W Szczekocinach są obecnie cztery siostry zakonne i jedna apostołka świecka.  Przełożoną szczekocińskiej wspólnoty jest s. Damiana Kijańska. Katechizuje w Szkole Podstawowej nr 1 oraz w Ośrodku Rewalidacyjno-Wychowawczym w Psarach oddalonego od Szczekocin 13 km. S. Izabella Maria Wysocka – katechetka, uczy w Szkole Społecznej (wszystkie poziomy) oraz w Przedszkolu. S. Maria Stefania Ożóg – zakrystianka.  Z kolei s. Maria Bernadetta Kotecka, to uosobienie tego wszystkiego, co określa się mianem „muzyk kościelny”. Jej śpiew przyciąga wielu ludzi, również z innych parafii. Siostra od maleńkości kochała i kocha śpiew, a będąc organistką jej radość jest podwójna, bo śpiewem może chwalić swojego Oblubieńca – Jezusa Chrystusa, któremu oddała całe swoje życie. Pod jej opieką funkcjonuje chór parafialny, który w dobie pandemii musiał nieco zawiesić swoją działalność. W animowaniu pięknego śpiewu kościelnego pomagają 17-głosowe organy piszczałkowe w kościele parafialnym.  Jest również apostołka świecka – Maria Krawczyńska, urodzona wolontariuszka, związana m.in. z Kręgiem Biblijnym, Caritas, opiekunka kilku róż różańcowych. – Jestem wdową i w tej chwili na obecnym etapie życia mogę realizować moje marzenie – powołanie do bycia blisko Boga we wspólnocie – w stowarzyszeniu kobiet świeckich, zjednoczonych ze zgromadzeniem – uważa.

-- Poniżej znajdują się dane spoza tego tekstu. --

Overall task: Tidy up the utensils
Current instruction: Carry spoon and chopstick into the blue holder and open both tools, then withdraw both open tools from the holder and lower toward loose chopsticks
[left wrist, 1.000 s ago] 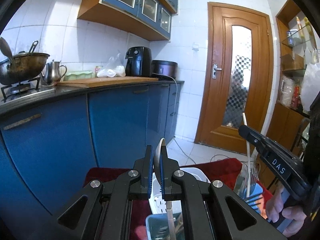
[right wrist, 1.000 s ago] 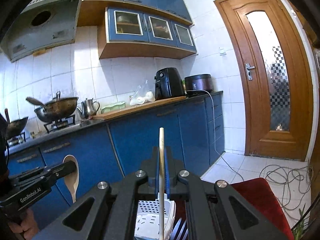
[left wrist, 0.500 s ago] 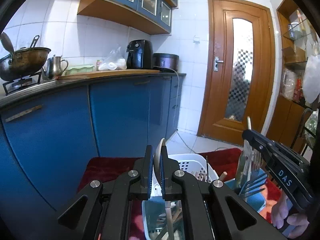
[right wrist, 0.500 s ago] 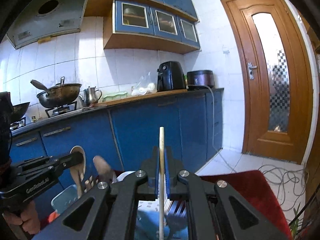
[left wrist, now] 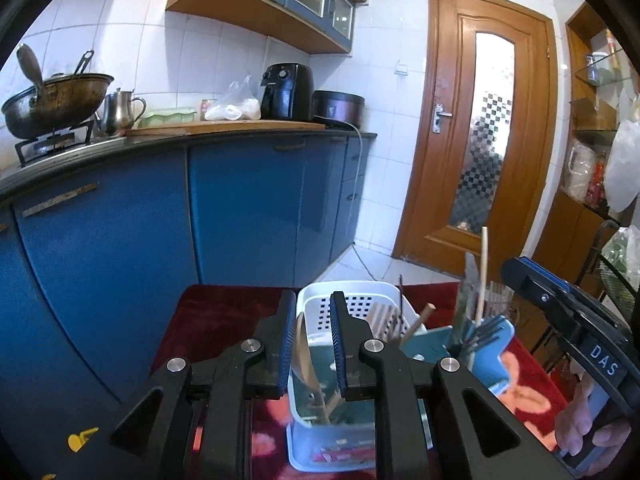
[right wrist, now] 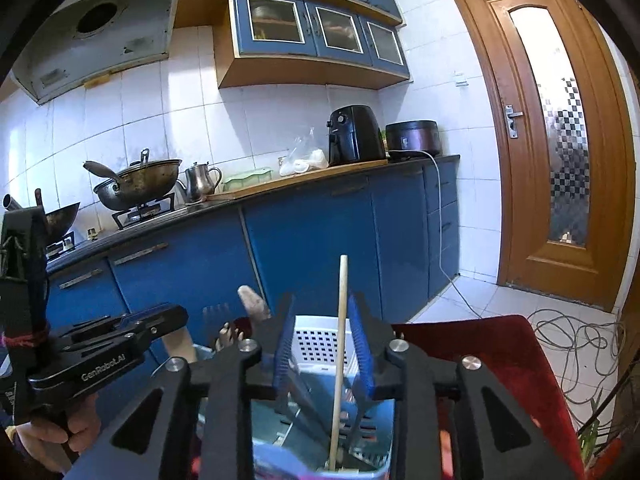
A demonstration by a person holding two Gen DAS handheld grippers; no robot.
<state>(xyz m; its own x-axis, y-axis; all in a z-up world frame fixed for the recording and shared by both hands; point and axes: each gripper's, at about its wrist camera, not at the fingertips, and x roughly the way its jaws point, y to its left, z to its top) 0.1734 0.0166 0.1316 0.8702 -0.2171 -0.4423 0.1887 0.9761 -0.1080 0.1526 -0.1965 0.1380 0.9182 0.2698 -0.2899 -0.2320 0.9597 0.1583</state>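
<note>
Both tongs have opened since half a second ago: my left tongs were clamped on the wooden spoon and my right tongs on the chopstick, and now the jaws of each stand apart with the utensil loose between them. Both views also tilted down, more of the holders showing.

Left wrist view: wooden spoon sits bowl-up, leaning left inside the clear teal-tinted bin, between my blue pads but not pinched. Other wooden handles lie in the same bin, too jumbled to count. Behind it is a white perforated basket with wooden sticks leaning on its right rim. To the right is a blue utensil holder with dark fork tines, a metal blade and the pale chopstick standing upright in it. My right tongs come in from the right edge just over that holder, my right hand on the grip.

Right wrist view: chopstick stands almost upright in the blue holder, its lower end down among dark utensils, top end clear above my pads. White basket is just beyond. My left tongs reach in from the left with my left hand on the handle; spoon bowl pokes up beside them.

All holders sit on a red cloth-covered desk. Blue kitchen cabinets and a wooden door stand behind.
</note>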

Obecnie zgłaszają się kolejne Panie do apostolatu świeckiego, które pragną zdążać drogą paschalną za Jezusem Zmartwychwstałym.

Śladem Matek Celiny i Jadwigi

podążają już kolejne pokolenia sióstr zmartwychwstanek. Wierzą, że charyzmat zgromadzenia jest darem Ducha Świętego danym Matkom Założycielkom. Obecnie domy Zgromadzenia Sióstr Zmartwychwstania Pańskiego znajdują się w Polsce, na Białorusi, we Włoszech, Wielkiej Brytanii, w Stanach Zjednoczonych, w Kanadzie, w Argentynie, Australii i Tanzanii. Siłę do pełnienia swego posłannictwa siostry czerpią z adoracji i z Eucharystii.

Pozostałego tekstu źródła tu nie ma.